> **Goal of the exercise**:
Filter the entries for the word "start". Copy each line that has it.

Data entries:
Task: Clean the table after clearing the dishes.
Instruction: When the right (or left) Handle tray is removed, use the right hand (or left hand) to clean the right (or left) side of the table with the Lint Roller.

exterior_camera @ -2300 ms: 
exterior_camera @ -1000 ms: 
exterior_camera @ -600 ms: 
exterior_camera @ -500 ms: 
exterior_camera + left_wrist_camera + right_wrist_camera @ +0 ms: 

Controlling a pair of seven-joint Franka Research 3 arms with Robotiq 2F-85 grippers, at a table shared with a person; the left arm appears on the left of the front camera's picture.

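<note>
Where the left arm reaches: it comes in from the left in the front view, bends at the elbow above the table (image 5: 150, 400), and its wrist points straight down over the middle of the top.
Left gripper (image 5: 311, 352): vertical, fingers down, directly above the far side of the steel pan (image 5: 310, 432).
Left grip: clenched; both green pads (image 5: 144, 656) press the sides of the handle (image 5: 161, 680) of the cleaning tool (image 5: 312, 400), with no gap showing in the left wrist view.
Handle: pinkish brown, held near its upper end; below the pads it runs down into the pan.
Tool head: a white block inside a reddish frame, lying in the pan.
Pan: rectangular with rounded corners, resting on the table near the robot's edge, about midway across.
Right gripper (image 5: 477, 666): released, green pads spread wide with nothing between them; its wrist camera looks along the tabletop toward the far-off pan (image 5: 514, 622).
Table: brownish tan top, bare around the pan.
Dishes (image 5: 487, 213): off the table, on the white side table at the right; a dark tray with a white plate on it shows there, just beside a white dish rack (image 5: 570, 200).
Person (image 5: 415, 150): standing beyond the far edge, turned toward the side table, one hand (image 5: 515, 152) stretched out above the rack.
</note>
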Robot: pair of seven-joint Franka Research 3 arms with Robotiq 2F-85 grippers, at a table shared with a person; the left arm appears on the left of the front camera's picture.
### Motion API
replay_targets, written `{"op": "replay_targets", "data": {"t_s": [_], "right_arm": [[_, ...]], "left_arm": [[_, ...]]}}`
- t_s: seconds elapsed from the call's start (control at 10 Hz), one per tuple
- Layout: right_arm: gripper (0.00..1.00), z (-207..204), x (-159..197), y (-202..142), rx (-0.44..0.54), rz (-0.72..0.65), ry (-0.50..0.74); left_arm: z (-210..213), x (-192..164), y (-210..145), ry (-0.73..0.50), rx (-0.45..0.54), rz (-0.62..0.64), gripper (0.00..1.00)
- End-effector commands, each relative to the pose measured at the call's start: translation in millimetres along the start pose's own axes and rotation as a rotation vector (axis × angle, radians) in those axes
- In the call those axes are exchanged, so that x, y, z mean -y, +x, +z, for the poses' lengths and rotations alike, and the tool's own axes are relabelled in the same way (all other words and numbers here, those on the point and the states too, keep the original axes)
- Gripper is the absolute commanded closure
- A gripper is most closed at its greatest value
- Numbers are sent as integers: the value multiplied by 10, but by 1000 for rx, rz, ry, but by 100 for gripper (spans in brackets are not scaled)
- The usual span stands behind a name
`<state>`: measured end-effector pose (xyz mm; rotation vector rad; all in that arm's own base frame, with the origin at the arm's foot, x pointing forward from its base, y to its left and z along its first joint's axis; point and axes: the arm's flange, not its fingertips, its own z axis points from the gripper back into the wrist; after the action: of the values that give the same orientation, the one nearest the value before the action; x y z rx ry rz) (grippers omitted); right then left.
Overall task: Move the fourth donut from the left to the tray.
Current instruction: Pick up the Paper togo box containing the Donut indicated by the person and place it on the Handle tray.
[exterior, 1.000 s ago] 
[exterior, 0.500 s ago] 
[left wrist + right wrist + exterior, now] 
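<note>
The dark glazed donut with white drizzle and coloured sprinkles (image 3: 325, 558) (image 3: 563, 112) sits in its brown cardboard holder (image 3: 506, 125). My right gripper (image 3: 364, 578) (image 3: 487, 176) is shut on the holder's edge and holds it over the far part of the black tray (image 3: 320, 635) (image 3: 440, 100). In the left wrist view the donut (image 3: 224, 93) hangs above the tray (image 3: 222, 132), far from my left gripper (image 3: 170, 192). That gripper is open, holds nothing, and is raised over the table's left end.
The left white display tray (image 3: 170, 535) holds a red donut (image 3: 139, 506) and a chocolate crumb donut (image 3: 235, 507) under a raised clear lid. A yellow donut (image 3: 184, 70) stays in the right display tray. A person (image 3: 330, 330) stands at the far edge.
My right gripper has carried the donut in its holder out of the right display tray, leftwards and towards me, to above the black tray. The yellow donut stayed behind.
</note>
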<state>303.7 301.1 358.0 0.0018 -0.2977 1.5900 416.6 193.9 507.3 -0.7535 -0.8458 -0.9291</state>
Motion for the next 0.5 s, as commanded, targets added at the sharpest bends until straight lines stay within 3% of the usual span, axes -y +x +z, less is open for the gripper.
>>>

> **Output of the exercise**:
- t_s: seconds elapsed from the call's start (control at 10 Hz), one per tuple
- End-effector commands, each relative to the pose measured at the call's start: translation in millimetres along the start pose's own axes and rotation as a rotation vector (axis × angle, radians) in those axes

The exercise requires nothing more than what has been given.